> _Problem_
For the material below, return exactly the lines starting at the line containing "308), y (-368" and ending at the line containing "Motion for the", both ends included, and no others.

> _Available data_
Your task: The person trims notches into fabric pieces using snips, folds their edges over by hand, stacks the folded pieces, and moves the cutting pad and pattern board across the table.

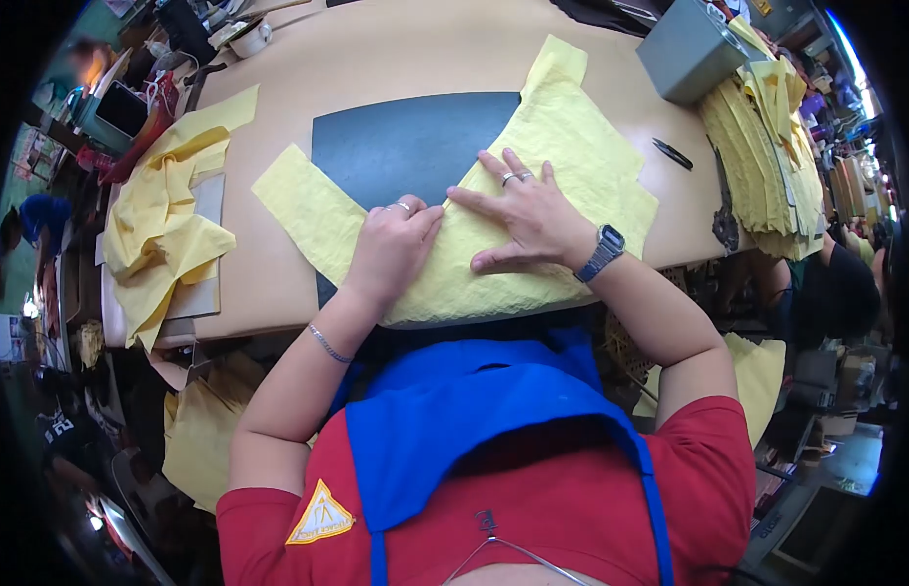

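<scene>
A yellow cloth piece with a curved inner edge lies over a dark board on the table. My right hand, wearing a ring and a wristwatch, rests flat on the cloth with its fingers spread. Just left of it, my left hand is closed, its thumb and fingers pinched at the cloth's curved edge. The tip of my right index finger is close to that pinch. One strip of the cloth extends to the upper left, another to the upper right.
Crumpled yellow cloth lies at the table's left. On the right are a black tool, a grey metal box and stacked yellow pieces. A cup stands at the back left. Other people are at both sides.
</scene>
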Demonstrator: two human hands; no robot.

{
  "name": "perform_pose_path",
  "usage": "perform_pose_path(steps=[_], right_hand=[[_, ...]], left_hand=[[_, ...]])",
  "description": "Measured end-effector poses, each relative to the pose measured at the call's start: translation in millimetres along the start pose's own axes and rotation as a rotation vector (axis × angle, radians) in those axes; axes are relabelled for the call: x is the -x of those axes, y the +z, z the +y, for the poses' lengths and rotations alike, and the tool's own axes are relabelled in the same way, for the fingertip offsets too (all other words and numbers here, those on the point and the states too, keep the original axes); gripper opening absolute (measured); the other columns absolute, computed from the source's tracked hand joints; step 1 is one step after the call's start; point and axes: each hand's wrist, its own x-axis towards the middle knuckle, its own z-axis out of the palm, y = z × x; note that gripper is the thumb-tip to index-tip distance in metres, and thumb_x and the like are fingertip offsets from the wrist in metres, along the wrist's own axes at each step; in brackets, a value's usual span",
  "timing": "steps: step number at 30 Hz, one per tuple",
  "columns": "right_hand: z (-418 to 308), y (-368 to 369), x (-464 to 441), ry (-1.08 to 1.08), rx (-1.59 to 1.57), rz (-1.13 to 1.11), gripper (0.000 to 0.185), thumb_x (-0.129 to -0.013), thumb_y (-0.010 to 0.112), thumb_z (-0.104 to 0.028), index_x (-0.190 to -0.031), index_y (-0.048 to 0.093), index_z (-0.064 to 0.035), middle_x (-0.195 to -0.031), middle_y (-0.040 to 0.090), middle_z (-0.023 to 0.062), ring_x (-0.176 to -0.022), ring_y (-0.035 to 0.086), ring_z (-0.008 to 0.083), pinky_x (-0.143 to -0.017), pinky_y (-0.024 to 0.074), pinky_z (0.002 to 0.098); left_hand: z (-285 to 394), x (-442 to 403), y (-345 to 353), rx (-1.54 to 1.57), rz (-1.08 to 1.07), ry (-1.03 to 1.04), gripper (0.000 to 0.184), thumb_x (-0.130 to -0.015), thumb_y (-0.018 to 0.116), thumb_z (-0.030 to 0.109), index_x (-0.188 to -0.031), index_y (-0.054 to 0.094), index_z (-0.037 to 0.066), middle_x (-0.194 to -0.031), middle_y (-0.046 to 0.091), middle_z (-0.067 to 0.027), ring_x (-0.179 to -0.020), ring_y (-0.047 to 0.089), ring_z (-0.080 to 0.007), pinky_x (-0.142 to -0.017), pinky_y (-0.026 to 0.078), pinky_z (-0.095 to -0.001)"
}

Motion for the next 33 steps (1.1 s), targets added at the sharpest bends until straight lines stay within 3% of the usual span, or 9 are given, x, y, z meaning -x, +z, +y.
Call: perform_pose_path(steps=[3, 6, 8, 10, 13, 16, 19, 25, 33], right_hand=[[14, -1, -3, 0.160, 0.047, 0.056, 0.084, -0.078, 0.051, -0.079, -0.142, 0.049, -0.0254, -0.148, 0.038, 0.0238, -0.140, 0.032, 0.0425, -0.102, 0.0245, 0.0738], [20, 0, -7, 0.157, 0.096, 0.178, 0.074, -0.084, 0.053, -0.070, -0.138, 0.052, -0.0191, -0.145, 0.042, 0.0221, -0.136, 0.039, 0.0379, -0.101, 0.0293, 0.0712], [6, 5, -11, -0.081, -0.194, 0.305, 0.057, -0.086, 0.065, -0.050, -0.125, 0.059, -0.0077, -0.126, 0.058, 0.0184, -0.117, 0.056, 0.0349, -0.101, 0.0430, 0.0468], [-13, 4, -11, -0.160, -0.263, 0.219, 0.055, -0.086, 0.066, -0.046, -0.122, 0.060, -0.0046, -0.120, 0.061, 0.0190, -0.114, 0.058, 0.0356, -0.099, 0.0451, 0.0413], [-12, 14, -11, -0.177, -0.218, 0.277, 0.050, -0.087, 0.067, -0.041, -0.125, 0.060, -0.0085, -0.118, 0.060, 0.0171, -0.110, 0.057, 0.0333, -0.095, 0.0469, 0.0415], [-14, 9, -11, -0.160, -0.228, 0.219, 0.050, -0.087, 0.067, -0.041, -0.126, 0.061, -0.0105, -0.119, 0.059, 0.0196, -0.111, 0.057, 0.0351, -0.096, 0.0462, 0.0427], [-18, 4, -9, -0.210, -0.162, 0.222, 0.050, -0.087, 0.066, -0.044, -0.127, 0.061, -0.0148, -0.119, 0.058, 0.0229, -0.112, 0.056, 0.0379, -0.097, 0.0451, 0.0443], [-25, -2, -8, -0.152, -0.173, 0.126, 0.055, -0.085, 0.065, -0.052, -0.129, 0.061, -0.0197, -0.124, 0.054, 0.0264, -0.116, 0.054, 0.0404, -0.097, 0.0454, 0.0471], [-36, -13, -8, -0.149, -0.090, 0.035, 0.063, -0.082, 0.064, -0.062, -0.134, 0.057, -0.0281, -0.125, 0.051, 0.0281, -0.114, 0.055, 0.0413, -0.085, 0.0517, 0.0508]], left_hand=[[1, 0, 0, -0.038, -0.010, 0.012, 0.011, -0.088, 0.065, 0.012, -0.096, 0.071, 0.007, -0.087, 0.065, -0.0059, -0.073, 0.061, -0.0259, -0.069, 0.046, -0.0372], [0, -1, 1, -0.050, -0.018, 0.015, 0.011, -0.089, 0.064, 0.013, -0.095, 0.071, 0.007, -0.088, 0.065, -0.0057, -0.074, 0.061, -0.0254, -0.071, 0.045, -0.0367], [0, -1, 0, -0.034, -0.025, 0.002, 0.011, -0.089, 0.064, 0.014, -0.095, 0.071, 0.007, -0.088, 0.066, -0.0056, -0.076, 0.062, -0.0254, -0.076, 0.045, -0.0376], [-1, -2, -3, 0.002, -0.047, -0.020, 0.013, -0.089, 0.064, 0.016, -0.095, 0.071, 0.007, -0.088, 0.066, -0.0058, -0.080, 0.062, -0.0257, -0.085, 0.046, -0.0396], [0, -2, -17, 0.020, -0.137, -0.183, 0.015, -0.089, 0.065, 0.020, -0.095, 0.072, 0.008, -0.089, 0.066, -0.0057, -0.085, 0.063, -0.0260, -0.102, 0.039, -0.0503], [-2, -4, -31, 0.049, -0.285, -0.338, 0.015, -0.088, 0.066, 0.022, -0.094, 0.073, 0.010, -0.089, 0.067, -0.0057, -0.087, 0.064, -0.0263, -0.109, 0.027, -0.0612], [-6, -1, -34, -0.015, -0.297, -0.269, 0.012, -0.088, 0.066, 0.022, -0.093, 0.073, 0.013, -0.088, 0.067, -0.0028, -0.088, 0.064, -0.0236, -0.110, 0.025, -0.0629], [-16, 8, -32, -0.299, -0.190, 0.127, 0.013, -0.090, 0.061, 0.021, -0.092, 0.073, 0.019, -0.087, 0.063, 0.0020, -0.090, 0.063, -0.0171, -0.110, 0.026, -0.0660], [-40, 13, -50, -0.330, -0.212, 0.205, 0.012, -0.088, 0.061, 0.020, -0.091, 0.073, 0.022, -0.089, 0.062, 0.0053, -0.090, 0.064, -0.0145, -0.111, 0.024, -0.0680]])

> _Solution_
  "columns": "right_hand: z (-418 to 308), y (-368 to 369), x (-464 to 441), ry (-1.08 to 1.08), rx (-1.59 to 1.57), rz (-1.13 to 1.11), gripper (0.000 to 0.185), thumb_x (-0.129 to -0.013), thumb_y (-0.010 to 0.112), thumb_z (-0.104 to 0.028), index_x (-0.190 to -0.031), index_y (-0.048 to 0.093), index_z (-0.064 to 0.035), middle_x (-0.195 to -0.031), middle_y (-0.040 to 0.090), middle_z (-0.023 to 0.062), ring_x (-0.176 to -0.022), ring_y (-0.035 to 0.086), ring_z (-0.008 to 0.083), pinky_x (-0.143 to -0.017), pinky_y (-0.024 to 0.074), pinky_z (0.002 to 0.098); left_hand: z (-285 to 394), x (-442 to 403), y (-345 to 353), rx (-1.54 to 1.57), rz (-1.08 to 1.07), ry (-1.03 to 1.04), gripper (0.000 to 0.184), thumb_x (-0.130 to -0.015), thumb_y (-0.018 to 0.116), thumb_z (-0.030 to 0.109), index_x (-0.188 to -0.031), index_y (-0.054 to 0.094), index_z (-0.037 to 0.066), middle_x (-0.194 to -0.031), middle_y (-0.046 to 0.091), middle_z (-0.067 to 0.027), ring_x (-0.179 to -0.020), ring_y (-0.047 to 0.089), ring_z (-0.080 to 0.007), pinky_x (-0.142 to -0.017), pinky_y (-0.026 to 0.078), pinky_z (-0.095 to -0.001)"
}

Motion for the next 33 steps (1.1 s), targets added at the sharpest bends until straight lines stay within 3% of the usual span, or 9 are given, x, y, z meaning -x, +z, +y.

There's nothing left to add to the answer.